The charging process of the energy storage device is accomplished by a switch, embodied in this example by a signal transmitter 18 which is actuated in synchronism with the crankshaft rotation, which provides that the energy storage device is connected to a source of electric charge during a predetermined, constant angular motion of the crankshaft. The switch 18 thus provides a charging pulse LJ which makes available a charging current during this time. At the same time, the control unit 21 receives information regarding the air quantity admitted through the suction tube of the engine during this interval. In the present case, let it be assumed that the signal generator 18, which may also be embodied in a practical situation by a bi-stable multivibrator clocked by ignition pulses, is closed over a crankshaft angle of 180° and is then opened over the remaining angle of 180°.

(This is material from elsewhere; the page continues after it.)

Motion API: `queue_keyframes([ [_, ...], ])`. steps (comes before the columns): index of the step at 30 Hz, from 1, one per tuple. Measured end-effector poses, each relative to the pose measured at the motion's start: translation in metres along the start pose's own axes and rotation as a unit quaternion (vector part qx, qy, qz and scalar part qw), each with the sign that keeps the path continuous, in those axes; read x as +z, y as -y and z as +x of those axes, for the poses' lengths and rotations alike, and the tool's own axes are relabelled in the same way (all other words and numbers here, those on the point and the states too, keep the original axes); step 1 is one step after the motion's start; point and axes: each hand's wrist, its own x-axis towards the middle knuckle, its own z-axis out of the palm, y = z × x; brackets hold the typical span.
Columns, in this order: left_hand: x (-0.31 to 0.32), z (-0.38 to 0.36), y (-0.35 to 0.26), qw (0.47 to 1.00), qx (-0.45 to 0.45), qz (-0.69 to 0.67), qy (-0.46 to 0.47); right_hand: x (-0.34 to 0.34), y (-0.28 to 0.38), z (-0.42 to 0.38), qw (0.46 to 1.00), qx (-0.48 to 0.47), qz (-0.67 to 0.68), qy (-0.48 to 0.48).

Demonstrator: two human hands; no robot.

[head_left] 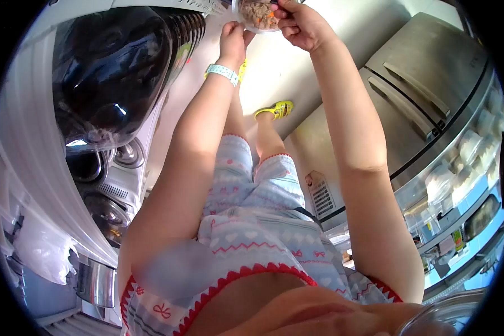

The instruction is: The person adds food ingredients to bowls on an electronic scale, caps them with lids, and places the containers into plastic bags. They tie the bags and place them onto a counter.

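At the top edge of the head view is a clear bowl (pixel 259 17), partly cut off by the frame. It contains a crumbly tan food, which looks like minced meat, with small orange bits. My left hand (pixel 235 42) grips the lower left side of the bowl, fingers closed at its rim; a pale patterned band circles that wrist. Over the right side of the bowl, my right hand (pixel 302 25) is closed around a thin dark utensil handle (pixel 274 4). The working end of that utensil cannot be made out.
Along the left stand a large glossy black surface (pixel 112 73), glass lids (pixel 130 152) and a metal pot (pixel 97 284). A stainless steel fridge (pixel 425 73) is on the right, near shelves holding bagged items (pixel 439 182). A yellow clog (pixel 277 110) shows on the pale floor.
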Motion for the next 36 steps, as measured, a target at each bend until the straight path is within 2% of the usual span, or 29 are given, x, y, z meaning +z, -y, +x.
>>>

In that case, it is possible to achieve as nearly exact a regulation of the air number λ as desired by providing an oxygen sensor 34 in the exhaust gas pipe 33 of the engine 10. The oxygen sensor 34 delivers a control voltage as a function of the exhaust gas composition, and this voltage is fed to the input of a first regulating stage 36. The first regulating stage 36 is provided with a presettable nominal voltage via the line 37, with the nominal voltage being independent of the battery voltage of the vehicle. The output of the first regulating stage 36 is coupled through a diode 38 to the electronic control unit 21 and also to the input of a second regulating stage 39. A nominal voltage is applied to the second regulating stage 39 via the line 40. This nominal voltage consists of substantially half the value of the maximum output voltage of the first regulating stage 36. The output signal of the second regulating stage 39 is superimposed on the output signal of the first regulating stage by a diode 41 and supplied to the electronic control unit 21.

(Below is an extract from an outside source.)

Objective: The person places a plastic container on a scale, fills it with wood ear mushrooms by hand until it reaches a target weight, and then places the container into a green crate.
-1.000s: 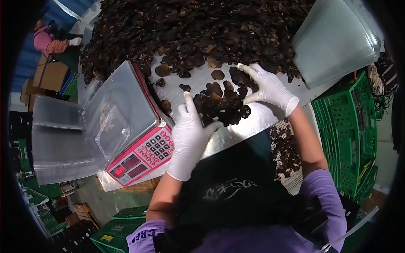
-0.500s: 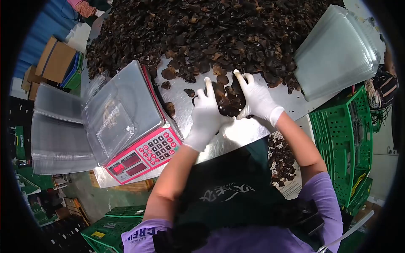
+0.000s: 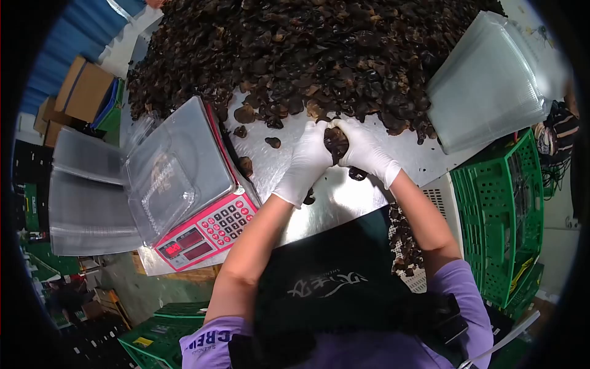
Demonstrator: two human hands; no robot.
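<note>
Between my two white-gloved hands is a dark brown clump of wood ear mushrooms (image 3: pixel 336 145). My left hand (image 3: pixel 312 154) closes round it from the left, and my right hand (image 3: pixel 361 147) presses from the right with the fingertips meeting at the top. A few loose pieces lie on the metal table (image 3: pixel 270 169) near the hands, one just below my right hand. Just beyond, a large heap of wood ear mushrooms (image 3: pixel 307 55) covers the back of the table.
A pink-and-grey scale (image 3: pixel 206 230) stands at left with a clear plastic tray (image 3: pixel 169 184) on it. Stacked clear trays (image 3: pixel 92 203) are beside it, and more clear trays (image 3: pixel 482 86) stand at right. Green crates (image 3: pixel 498 215) and a white basket (image 3: pixel 452 197) holding mushroom pieces are lower right.
My hands have come together and closed round the clump, which was lying between spread fingers on the table. It now looks smaller and more gathered.
</note>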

The first regulating stage 36 and the second regulating stage 39 each contain a comparator and an integrator. The first regulating stage 36 is designed in such a way that, by comparison with the second regulating stage 39, it comprises a small regulating range and a low regulating time constant for compensating dynamic errors, that is errors which result from operation of the engine; whereas the second regulating stage 39 operates with a broad regulating range and high time constant for compensation of the tolerances and drift phenomena due to mass production and wear.

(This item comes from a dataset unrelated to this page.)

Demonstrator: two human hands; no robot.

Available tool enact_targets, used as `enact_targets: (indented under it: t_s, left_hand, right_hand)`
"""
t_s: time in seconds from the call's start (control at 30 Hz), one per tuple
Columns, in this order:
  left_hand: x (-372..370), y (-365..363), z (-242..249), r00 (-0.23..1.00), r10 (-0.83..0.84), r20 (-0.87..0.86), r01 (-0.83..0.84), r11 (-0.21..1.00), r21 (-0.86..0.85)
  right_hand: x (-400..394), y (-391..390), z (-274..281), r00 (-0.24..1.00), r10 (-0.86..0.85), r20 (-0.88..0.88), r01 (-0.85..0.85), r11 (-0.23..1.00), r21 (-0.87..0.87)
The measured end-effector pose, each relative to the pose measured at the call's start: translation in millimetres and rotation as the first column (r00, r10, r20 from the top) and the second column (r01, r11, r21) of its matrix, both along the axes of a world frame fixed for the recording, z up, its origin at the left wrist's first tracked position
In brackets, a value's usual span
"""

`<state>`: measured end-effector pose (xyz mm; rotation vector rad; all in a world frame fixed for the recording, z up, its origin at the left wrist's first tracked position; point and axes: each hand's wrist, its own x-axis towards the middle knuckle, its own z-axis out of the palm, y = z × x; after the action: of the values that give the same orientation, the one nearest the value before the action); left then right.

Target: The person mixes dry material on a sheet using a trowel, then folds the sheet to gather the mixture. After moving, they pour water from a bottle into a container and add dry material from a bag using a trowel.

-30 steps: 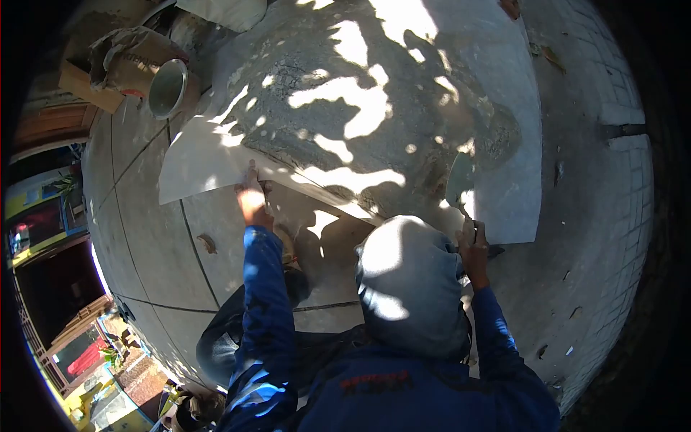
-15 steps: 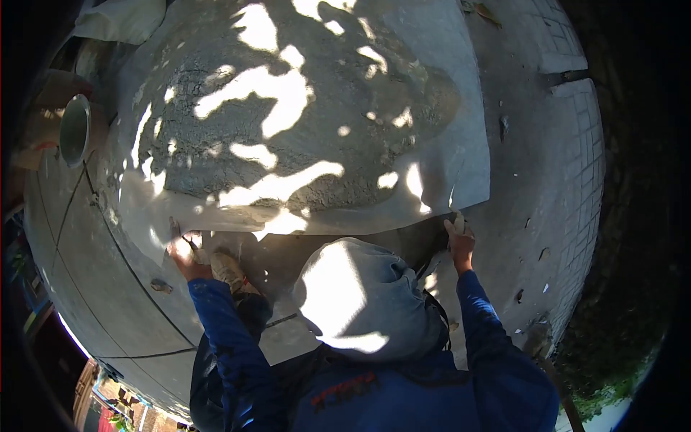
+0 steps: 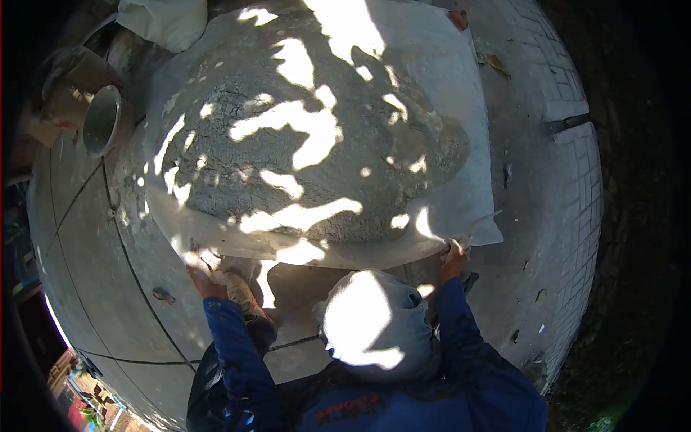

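A big pale tile (image 3: 461, 93) lies face down on the concrete, its back thickly covered with rough grey mortar (image 3: 302, 144). My left hand (image 3: 204, 277) grips the tile's near edge at its left corner, in a patch of bright sun. My right hand (image 3: 453, 255) grips the same edge close to the right corner, which curls up slightly. Both arms are in blue sleeves, and my light hood (image 3: 374, 324) fills the lower middle. A shoe (image 3: 241, 284) stands just under the near edge, beside my left hand.
A metal bucket (image 3: 101, 119) lies at the far left next to a crumpled brown bag (image 3: 68, 75). A pale sack (image 3: 165, 21) sits beyond the tile. Paving bricks (image 3: 576, 180) run along the right. Jointed concrete slabs (image 3: 86, 237) spread to the left.
One second ago my right hand held a trowel over the tile; now it grips the near right corner, trowel out of sight. My left hand slid down to the near left corner.
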<state>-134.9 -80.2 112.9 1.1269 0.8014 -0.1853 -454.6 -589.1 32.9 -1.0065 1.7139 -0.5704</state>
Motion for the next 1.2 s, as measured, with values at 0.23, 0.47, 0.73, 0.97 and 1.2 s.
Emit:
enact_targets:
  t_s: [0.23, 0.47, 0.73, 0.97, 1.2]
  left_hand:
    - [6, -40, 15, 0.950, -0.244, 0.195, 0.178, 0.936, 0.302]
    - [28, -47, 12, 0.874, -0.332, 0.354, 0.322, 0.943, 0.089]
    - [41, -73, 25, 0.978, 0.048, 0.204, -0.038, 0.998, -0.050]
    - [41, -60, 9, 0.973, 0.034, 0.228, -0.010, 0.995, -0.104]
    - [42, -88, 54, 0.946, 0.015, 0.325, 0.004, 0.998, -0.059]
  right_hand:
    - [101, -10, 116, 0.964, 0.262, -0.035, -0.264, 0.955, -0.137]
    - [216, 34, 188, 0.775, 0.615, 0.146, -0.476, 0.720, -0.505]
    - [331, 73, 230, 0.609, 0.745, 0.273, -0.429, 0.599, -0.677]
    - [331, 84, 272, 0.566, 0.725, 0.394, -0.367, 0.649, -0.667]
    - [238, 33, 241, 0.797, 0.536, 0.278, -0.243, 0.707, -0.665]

The first regulating stage 36 and the second regulating stage 39 are known, for example, from U.S. Pat. No. 3 874 171.
It is possible to lean-out or enrich the fuel-air mixture, for example, during acceleration, or idling, or overrunning operation by varying the nominal value of the first regulating stage 36; or by acting on the output of the second regulating stage 39. These superpositions of the additional voltages can be effected by means of a line 44 and a resistor 45, or a diode 47, or a switch 46, which can be a butterfly valve switch, for example.
FIG. 2 illustrates a mechanically controlled fuel injection system for the purpose of influencing the fuel-air mixture. In this embodiment the combustion air flows in the direction of the arrow into a suction tube 50. The suction tube 50 comprises a conical portion 51 having an air sensing element 52 disposed therein. The air flows through a coupling hose 53 and a suction tube portion 54, in which there is mounted an arbitrarily operable throttle butterfly valve 55, to one or more cylinders (not shown) of the internal combustion engine. The air sensing element 52 consists of a plate disposed at right angles to the direction of air flow which is moved in the conical suction tube portion 51 as an approximately linear function of the air flowing through the suction tube. Given a constant restoring force exerted on the air sensing element 52 as well as a constant pressure prevailing upstream of the air sensing element 52 the pressure prevailing between the air sensing element 52 and the butterfly valve 55 also remains constant.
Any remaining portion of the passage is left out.